Here’s another artist I couldn’t find too much information about. Toshijiro Inagaki (Japan, 1902-1963) was primarily known as a designer of kimono patterns. These patterns were made by using stencils to print on fabric with a resist medium before dyeing. Although most of the pieces I found on-line were labelled as woodcuts, in one place the similar-looking style was labelled as being printed from paper stencils, which is what they actually look like. Still, it’s
unclear to me whether some of those stencil-looking pieces were done with stencils, or whether he just did his woodcuts with that same style. The pieces I’ve selected to show here mention embossing in their descriptions, which would mean they’re definitely woodcuts. But whatever the medium, the style clearly reflects a stencil sort of way of looking at shape, color, and space. Inagaki’s pieces mostly have large areas of ink and no ink without any small, detailed texture cuts. They differ from the traditional Japanese wood block printing technique in being carved and printed from single blocks. When they have multiple colors, the colors are inked all over the single block at once, blending. This, too, is reminiscent of fabric printing.
I’ve been able to find pictures of many of Inagaki’s pieces that have been printed in several different color variations, including pure black options. I tend to favor those, of course, but I’ve included one of the colored ones today so you get more of a feel for Inagaki’s typical work. (Not that I can claim to be an expert on his “typical work” with the small amount of info I found.)
I did find one interesting note stating that Inagaki was part of the sosaku hanga movement that “advocated that to be ‘art,’ the woodbock print must be self-drawn (jiga), self-carved (jioku), and self-printed (jizuri) with the desire of expressing the self.” Yet in other places I found statements that his blocks were printed by someone else. Another mystery.

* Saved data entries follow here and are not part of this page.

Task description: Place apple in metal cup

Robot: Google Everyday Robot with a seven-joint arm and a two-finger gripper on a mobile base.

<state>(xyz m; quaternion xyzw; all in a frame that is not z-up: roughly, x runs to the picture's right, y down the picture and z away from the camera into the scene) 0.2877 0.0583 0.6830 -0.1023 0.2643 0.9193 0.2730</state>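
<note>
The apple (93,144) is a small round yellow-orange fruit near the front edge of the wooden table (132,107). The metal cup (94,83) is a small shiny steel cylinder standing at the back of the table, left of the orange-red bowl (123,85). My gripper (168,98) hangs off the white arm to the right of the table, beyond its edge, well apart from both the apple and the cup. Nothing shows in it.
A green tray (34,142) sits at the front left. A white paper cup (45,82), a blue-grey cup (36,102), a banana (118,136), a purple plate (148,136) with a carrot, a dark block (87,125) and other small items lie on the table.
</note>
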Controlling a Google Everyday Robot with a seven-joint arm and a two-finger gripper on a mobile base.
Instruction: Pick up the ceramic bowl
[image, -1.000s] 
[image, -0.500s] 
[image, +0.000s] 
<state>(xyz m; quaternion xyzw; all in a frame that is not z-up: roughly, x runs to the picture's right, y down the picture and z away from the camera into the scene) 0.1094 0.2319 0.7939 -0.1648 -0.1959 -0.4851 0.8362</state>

Finally, I include one last example by Inagaki that is much more traditional. There’s no statement about how many blocks this piece used, but if it was just one, it was presumably inked in multiple stages at least. It’s very simple, but very pleasing, I think.
[Pictures: Temple in Forest, woodblock print by Toshijiro Inagaki, 1950s;
Mt. Arashiyama, woodblock print by Inagaki, 1950s;
Yasaka Pagoda, woodblock print by Inagaki, 1950s;
Path in a Grove, woodblock print by Inagaki, 1950s (Images from artelino);
Evening Sky, woodblock print by Inagaki, 1950s (Image from UkiyoeGallery.com).]